Emetophobie, die intensive Angst vor Erbrechen, ist weitaus häufiger, als die meisten Menschen denken. Obwohl sie im Vergleich zu anderen Angststörungen weniger bekannt ist, betrifft sie eine nicht unerhebliche Zahl von Menschen – besonders Frauen.

Schätzungen zufolge leiden zwischen 1,7 und 3,1 Prozent der Männer und sogar 6 bis 7 Prozent der Frauen an dieser spezifischen Phobie. Das bedeutet, dass Emetophobie in der Bevölkerung deutlich verbreitet ist, auch wenn sie selten thematisiert wird. Die Angst kann so stark sein, dass Betroffene Situationen wie Restaurantbesuche, gemeinsame Mahlzeiten oder Reisen vermeiden, aus Angst, erbrechen zu müssen oder jemanden erbrechen zu sehen.

Die Ursachen sind meist komplex: Häufig spielt eine traumatische Erfahrung in der Kindheit eine Rolle, etwa eine heftige Magenverstimmung oder ein peinlicher Vorfall in der Öffentlichkeit. Hinzu kommen genetische Veranlagungen oder eine generell ängstliche Persönlichkeit. Oft entwickelt sich die Phobie schleichend und führt erst im Erwachsenenalter zu massiven Einschränkungen im Alltag.

Glücklicherweise ist Emetophobie behandelbar.
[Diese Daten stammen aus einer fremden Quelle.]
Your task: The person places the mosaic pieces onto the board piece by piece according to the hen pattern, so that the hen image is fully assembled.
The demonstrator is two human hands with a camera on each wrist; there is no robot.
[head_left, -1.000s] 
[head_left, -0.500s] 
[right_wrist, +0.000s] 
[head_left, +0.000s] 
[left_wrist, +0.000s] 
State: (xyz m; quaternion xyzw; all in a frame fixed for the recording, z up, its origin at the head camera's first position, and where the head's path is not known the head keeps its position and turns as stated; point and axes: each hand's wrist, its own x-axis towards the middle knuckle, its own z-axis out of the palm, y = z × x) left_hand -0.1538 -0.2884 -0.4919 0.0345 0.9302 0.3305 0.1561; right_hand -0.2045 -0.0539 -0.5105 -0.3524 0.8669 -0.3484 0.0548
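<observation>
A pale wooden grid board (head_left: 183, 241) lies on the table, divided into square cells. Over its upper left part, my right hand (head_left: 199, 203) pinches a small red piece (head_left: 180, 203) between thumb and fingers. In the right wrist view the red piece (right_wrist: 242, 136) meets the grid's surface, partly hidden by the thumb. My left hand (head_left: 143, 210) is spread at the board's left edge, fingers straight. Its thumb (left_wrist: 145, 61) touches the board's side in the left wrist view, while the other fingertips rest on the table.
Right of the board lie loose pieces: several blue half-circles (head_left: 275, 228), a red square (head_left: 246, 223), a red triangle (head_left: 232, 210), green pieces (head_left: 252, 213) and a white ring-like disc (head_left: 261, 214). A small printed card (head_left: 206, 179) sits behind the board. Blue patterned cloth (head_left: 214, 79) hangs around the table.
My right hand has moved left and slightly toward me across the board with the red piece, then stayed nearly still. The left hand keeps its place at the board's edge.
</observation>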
Durch Verhaltenstherapie, insbesondere Konfrontationstherapie und kognitive Umstrukturierung, können viele Betroffene ihre Ängste langfristig reduzieren. Wichtig ist, dass das Thema ernst genommen wird – auch wenn es tabuisiert ist. Wer unter dieser Angst leidet, sollte wissen: Er oder sie ist damit nicht allein.